• WHAT TO WORK ON
Nothing but the lines below between the line holding "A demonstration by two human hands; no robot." and the line holding "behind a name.", inclusive, should appear in the answer, each set down exactly.

• EXERCISE DATA
----

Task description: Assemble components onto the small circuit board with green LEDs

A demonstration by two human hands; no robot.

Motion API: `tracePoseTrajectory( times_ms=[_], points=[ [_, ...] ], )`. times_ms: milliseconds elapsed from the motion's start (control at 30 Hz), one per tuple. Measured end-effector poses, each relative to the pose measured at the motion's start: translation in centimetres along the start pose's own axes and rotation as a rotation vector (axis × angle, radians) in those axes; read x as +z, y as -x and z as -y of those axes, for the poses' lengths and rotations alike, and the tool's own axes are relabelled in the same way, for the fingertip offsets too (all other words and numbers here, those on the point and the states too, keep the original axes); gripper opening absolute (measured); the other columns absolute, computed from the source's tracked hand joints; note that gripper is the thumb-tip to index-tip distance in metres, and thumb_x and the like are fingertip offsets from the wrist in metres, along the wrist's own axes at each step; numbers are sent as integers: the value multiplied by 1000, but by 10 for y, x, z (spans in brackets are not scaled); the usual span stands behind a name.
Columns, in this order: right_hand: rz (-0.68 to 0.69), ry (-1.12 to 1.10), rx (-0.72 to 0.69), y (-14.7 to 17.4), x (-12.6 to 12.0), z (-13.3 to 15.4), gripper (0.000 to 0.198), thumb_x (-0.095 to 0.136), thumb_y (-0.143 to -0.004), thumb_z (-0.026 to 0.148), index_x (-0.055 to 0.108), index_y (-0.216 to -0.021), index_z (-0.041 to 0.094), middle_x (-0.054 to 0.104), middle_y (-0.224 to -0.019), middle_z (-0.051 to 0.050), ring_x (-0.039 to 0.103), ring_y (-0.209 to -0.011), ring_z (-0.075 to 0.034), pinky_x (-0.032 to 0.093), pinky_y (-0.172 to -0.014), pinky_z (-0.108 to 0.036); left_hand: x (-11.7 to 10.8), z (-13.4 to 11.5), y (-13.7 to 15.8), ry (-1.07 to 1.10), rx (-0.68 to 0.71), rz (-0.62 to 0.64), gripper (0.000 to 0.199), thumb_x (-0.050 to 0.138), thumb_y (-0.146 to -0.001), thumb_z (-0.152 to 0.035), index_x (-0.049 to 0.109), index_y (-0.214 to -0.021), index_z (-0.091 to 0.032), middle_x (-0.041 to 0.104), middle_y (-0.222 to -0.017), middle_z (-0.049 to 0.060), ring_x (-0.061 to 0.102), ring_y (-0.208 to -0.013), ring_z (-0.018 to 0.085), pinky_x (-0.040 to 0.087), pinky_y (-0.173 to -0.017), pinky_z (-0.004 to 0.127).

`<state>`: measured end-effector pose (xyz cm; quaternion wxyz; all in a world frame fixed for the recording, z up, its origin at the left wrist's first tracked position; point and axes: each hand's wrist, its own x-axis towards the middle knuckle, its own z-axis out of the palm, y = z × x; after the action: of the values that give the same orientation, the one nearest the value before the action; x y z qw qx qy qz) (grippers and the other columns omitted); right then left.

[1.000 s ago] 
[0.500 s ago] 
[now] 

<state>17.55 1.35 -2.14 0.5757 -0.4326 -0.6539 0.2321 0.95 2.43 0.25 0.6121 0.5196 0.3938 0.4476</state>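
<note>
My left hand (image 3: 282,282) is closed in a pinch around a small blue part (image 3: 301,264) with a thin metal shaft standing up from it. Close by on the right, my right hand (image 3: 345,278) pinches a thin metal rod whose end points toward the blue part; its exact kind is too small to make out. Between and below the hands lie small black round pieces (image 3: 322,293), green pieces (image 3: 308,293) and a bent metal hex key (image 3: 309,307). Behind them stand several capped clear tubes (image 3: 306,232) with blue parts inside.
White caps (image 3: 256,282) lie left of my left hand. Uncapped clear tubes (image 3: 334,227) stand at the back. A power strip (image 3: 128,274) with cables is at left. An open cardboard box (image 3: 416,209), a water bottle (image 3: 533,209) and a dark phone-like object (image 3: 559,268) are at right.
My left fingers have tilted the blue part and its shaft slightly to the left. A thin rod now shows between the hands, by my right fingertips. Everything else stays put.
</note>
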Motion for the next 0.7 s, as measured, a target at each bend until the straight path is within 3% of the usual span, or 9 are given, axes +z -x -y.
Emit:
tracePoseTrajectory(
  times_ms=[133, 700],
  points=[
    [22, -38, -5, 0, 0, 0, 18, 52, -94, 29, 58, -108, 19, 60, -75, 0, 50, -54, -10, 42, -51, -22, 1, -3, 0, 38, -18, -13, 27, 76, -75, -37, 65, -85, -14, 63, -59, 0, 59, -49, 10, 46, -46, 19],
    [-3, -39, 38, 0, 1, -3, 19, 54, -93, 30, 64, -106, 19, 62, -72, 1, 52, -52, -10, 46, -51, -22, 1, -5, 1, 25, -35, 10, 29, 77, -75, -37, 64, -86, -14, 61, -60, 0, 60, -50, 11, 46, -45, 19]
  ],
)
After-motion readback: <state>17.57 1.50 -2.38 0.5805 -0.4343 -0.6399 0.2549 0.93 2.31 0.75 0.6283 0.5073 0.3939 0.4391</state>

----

• WRITTEN RESPONSE
A demonstration by two human hands; no robot.

Motion API: `tracePoseTrajectory( times_ms=[_], points=[ [_, ...] ], )`. times_ms: milliseconds elapsed from the motion's start (control at 30 Hz), one per tuple. Measured end-effector poses, each relative to the pose measured at the motion's start: translation in centimetres along the start pose's own axes and rotation as a rotation vector (axis × angle, radians) in those axes; read x as +z, y as -x and z as -y of those axes, for the poses' lengths and rotations alike, and the tool's own axes are relabelled in the same way, for the fingertip offsets too (all other words and numbers here, those on the point and the states too, keep the original axes); gripper opening absolute (measured); the other columns absolute, computed from the source's tracked hand joints; note that gripper is the thumb-tip to index-tip distance in metres, and thumb_x and the like are fingertip offsets from the wrist in metres, along the wrist's own axes at each step; numbers are sent as integers: the value multiplied by 1000, but by 10 for y, x, z (spans in brackets are not scaled); the usual span stands behind a name.

Work on this exercise is complete.